I received a call from a distraught mother yesterday.  Her son's psychiatrist, having known this kid for many years, offered (seemingly in frustration) that "maybe he should be tested for high functioning autism."  Mom was aghast.  Her son certainly had cause for depression - there are lots of stressors in the family that don't need to be enumerated here.  He may well have ADHD. The psychiatrist is treating for both, and that's fine.  He's a bright boy, and bright can be a blessing as well as a challenge.  He can be hard headed (not shocking for a smart young man who does well in regular education classes who is in early adolescence with some significant but not crippling family issues) but I'm not sure it makes for a diagnosis of high functioning autism (HFA).  It makes for a kid who's "behaving badly" in the words of Ross Greene, author of The Explosive Child.  If the boy even did have the diagnosis, which I'm quite sure he does not, as being hard headed and angry is way different from the rigidity that comes with classic autism, even HFA.  And even if he was very rigid, would we not look at anxiety first, since there are no stereotypic (repetitive) behaviors or significant social impairments in evidence?  It seems to me this off the cuff remark was someone who, at best, was thinking out loud and didn't have the "should I say that out loud" filter quite on tight enough.  I've certainly been there, so I can't be too critical on that front.  At worst, it is a reflection of the pathologizing of people who struggle.

And interestingly, the new DSM seems to, essentially, fudge together autistic diagnoses with one broad "Autistic Spectrum Disorder" brand with modifiers as to the need for more or less support, more or less impairment etc. which might be valuable for kids who are lower functioning, but I'm not so sure that it always matters for the very high functioning kids.

I saw a self referred law student a while back, certain he had Asperger's.  I didn't bother the schpiel informing him that the DSM had done away with that diagnosis, not wanting to pop any bubbles.  He was smart, doing well in school, was living with his girlfriend in a relationship that he described as working well. He admitted to worrying a lot.  I suggested he might have anxiety issues.  He was uninterested and went for another opinion and, no surprise, received a diagnosis of Asperger's.  NIMH states that almost 30% of adults will meet diagnostic criteria for anxiety in the course of their life.  This is in comparison with 2.3% of adults who will meet diagnostic criteria for autism, and that's according to the highest rate recorded, which could well be an over estimate of the incidence. Didn't we all learn that "when you hear hooves think horses not zebras" because horses are much more commonly found than are zebras?  I thought that was standard diagnostic practice.  Look at what's more likely, not what's trendy or intriguing.

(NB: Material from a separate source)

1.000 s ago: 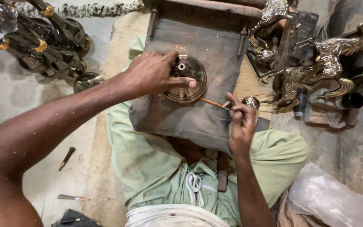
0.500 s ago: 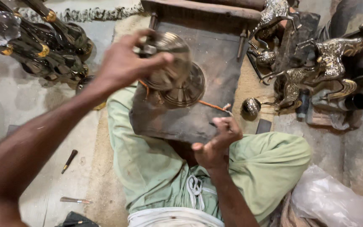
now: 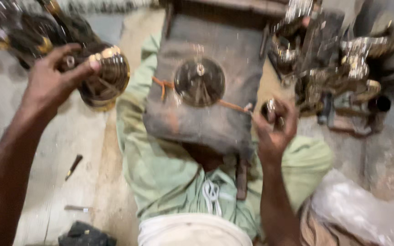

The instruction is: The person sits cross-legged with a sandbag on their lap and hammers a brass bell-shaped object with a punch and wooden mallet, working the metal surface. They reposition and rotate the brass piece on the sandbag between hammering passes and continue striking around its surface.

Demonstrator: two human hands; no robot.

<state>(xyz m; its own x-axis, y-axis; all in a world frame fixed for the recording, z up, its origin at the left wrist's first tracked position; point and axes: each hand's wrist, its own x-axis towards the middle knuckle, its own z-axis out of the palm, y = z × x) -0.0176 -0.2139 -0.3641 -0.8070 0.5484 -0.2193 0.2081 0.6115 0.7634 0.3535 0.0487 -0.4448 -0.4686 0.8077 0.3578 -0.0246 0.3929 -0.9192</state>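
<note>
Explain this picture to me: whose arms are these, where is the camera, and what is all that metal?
The camera sits on a person's head and looks down at their lap and arms. The left hand holds a round, ribbed brass piece out to the side. The right hand grips a small shiny metal part; the picture is too blurred to tell what kind. A dark work block lies across the green-clothed legs, with a round metal disc on top. Ornate metal pieces are heaped at the right, and a small tool lies on the floor.

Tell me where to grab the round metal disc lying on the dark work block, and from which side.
Probably by its outer rim, from above. The round metal disc lies flat on the dark work block, face up and free of both hands, so only the edge offers purchase. The centre knob looks too small. Motion blur hides finer detail.
</note>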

With the young man whose psychiatrist suggested autism testing, maybe it was the lack of effectiveness of the anxiety/anti-depression medications that were being prescribed.  Not every kid responds so well, or so easily to medications. Why suggest autism testing and send mom into what seems an unnecessary tizzy when there are many other more obvious ways to understand his presentation? Why not look at the issues facing this guy, his strengths, his weaknesses, his family dynamics?  It seems to me the answers are not to be found in finding (or is it creating?) an autism diagnosis for this kid.

I'm not opposed to testing, nor am I opposed to diagnoses.  I refer for autism testing all the time and value my colleagues' input into how to best understand some kids.  Yet I'm also in some agreement with the new DSM trend towards describing individual issues and challenges.  But I'm becoming more interested in solving problems.  I'm not at all sure chasing after a diagnosis is always the smartest move.